Among the entries below, only the lines starting at the one with "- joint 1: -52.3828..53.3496" and ending at the one with "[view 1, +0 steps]", both included, are to be printed exactly.

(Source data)
--
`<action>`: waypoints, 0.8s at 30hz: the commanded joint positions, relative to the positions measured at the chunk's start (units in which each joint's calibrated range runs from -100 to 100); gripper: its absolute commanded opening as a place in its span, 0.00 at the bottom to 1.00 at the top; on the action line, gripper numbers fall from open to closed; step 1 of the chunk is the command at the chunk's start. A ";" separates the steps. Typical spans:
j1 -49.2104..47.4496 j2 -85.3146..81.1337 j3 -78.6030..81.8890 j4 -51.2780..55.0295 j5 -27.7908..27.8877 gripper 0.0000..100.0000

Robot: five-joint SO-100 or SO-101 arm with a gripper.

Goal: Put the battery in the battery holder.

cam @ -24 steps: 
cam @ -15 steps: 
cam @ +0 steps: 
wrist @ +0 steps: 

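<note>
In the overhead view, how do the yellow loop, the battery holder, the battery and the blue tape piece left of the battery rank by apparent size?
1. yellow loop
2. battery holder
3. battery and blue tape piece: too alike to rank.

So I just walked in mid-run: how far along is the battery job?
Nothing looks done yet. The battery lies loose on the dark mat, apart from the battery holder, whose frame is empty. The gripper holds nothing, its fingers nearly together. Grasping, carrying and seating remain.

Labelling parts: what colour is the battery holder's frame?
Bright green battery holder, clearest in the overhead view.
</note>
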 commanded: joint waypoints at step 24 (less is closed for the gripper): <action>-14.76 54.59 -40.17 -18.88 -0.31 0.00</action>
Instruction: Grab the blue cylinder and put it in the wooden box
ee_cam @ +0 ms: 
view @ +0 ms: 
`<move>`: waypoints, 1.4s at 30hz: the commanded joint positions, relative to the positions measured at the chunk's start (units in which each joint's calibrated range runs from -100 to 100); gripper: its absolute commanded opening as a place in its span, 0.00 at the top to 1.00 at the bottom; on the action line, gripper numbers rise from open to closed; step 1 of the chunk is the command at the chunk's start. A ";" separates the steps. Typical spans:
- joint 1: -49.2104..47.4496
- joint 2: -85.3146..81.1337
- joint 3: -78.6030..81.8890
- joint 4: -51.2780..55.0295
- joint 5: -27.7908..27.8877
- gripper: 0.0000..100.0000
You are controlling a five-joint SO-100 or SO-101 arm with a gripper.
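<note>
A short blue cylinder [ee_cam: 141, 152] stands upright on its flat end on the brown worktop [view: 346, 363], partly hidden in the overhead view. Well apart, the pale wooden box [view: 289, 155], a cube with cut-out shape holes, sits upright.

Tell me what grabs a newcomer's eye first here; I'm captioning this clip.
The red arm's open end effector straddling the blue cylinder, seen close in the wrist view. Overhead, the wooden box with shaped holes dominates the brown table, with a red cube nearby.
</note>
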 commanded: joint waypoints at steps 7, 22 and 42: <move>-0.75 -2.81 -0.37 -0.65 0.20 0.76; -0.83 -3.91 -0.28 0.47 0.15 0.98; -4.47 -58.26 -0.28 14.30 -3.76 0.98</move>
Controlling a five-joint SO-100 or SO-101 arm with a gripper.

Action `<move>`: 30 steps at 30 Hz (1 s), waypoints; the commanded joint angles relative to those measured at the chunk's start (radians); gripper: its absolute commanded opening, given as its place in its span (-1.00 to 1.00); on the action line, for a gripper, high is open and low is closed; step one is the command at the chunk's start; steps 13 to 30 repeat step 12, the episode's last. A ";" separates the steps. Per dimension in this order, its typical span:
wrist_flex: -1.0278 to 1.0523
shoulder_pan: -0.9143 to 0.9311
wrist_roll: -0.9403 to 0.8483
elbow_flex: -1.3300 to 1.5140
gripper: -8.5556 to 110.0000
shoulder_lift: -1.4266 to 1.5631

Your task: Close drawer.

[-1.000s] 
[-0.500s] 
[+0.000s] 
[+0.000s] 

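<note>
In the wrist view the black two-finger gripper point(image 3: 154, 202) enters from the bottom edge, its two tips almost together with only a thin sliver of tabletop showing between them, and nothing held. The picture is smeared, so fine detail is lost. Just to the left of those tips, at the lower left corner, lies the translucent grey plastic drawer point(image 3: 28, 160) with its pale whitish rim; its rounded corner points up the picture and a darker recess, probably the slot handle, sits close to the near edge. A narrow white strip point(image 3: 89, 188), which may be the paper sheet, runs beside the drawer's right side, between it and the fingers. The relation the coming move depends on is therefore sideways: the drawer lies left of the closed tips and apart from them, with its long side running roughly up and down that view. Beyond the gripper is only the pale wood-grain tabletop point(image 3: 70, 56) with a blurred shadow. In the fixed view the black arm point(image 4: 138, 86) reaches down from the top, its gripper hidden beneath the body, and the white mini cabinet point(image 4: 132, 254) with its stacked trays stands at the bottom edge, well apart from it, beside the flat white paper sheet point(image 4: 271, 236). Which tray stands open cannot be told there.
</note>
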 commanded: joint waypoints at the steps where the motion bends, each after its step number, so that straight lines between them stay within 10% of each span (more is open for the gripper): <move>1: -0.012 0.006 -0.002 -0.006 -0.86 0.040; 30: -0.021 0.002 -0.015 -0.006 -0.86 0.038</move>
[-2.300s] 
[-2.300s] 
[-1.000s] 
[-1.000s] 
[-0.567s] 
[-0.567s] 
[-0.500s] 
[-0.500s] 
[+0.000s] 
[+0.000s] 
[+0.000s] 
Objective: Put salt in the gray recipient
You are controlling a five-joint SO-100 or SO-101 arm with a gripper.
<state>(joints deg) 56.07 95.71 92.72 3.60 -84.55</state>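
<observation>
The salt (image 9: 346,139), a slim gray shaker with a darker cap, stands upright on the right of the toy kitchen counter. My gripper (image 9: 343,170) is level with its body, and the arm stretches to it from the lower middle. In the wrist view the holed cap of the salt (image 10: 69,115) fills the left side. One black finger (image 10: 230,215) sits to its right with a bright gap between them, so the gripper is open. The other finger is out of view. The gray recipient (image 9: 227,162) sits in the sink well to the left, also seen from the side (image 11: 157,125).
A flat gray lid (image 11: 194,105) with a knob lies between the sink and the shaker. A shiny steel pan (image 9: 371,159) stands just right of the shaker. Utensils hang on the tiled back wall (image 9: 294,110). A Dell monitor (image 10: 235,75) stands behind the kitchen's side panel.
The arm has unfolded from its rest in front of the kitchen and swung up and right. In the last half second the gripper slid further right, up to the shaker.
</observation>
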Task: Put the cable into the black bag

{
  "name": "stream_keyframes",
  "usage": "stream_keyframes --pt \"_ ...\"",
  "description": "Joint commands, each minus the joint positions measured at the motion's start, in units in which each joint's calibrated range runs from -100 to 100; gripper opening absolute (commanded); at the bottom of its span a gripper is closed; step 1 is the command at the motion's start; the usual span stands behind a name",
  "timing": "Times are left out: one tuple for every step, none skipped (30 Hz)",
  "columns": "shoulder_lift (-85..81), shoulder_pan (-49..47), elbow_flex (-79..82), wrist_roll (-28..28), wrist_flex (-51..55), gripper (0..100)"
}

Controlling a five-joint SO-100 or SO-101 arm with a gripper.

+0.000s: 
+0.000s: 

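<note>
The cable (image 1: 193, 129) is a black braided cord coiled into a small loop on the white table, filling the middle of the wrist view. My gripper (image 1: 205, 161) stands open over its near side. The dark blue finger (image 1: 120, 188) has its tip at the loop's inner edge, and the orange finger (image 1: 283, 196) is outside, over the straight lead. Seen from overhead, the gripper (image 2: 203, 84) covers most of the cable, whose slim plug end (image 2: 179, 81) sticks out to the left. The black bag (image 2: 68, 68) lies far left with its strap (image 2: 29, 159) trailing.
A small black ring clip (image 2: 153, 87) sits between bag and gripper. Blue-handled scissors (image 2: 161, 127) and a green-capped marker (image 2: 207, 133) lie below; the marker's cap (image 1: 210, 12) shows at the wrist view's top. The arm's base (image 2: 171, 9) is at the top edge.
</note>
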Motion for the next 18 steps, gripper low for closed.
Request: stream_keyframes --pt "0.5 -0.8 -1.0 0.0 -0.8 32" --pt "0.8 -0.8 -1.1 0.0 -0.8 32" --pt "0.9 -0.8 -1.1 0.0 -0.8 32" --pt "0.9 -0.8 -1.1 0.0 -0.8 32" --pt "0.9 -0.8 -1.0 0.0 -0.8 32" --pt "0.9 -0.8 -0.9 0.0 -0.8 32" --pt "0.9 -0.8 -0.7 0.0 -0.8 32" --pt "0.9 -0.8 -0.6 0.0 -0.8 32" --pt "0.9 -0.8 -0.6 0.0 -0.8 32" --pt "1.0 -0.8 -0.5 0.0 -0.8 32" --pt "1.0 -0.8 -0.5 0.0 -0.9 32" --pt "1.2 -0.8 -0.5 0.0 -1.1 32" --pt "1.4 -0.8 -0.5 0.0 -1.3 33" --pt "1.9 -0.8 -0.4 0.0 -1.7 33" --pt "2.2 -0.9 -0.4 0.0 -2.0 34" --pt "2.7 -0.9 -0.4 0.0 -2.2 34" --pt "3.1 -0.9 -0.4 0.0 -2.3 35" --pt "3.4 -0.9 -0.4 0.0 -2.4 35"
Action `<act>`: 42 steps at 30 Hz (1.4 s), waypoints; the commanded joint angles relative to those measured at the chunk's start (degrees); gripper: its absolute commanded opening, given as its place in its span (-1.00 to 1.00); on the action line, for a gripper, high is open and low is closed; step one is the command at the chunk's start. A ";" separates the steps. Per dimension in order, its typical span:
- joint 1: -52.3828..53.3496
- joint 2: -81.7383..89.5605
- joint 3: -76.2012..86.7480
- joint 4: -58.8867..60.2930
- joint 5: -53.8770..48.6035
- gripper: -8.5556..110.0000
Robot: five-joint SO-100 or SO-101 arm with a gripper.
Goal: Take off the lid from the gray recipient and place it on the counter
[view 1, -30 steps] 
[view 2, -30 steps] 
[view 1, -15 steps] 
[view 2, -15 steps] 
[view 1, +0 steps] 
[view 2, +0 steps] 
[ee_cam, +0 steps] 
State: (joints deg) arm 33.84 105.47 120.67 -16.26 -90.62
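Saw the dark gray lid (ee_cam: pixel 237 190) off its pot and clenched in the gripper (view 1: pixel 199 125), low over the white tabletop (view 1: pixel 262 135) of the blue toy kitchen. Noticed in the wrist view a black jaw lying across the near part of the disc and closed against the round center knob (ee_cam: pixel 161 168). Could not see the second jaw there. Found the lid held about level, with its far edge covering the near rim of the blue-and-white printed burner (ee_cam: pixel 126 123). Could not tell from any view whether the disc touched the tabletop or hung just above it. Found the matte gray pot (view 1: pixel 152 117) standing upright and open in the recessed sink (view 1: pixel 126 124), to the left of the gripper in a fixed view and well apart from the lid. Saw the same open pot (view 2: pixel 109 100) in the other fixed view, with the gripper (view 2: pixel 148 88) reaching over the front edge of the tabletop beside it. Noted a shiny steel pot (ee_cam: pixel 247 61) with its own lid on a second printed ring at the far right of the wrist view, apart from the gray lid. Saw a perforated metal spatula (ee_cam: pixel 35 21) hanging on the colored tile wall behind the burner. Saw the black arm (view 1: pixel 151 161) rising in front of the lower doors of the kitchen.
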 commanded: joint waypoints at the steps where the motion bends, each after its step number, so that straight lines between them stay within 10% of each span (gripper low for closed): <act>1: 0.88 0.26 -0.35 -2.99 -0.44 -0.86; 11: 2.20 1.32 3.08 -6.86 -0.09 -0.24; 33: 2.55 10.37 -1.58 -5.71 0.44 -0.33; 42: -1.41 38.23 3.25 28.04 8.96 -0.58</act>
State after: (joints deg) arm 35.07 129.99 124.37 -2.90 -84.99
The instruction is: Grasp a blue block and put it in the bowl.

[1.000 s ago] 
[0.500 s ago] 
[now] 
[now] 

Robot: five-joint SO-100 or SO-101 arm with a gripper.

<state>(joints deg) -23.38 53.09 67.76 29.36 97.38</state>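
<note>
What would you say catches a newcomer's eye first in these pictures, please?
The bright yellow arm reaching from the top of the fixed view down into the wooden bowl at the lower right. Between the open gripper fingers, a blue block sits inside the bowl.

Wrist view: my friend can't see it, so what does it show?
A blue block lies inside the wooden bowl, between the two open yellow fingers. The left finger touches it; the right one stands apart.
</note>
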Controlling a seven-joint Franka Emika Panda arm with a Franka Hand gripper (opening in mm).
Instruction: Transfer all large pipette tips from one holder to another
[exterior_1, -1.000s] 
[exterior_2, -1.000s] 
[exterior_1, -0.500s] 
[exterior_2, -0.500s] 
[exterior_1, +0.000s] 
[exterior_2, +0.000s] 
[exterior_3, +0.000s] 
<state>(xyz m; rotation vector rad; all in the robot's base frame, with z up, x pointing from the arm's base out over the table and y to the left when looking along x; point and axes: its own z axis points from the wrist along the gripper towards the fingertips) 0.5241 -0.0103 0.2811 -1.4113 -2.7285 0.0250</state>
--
Your response |
- joint 1: -52.3828..53.3496
- joint 2: -81.7383..89.5605
- joint 3: -76.2012..86.7480
- joint 4: -58.8867..60.2930
- joint 5: -53.8770..48.6035
- gripper: -8.5556..110.0000
Robot: five-joint SO-100 or SO-101 arm with a gripper.
Goal: Take off the lid from the gray recipient and place it on the counter
[view 1, -30 steps] 
[view 2, -30 steps] 
[view 1, -15 steps] 
[view 2, -15 steps] 
[view 1, +0 steps] 

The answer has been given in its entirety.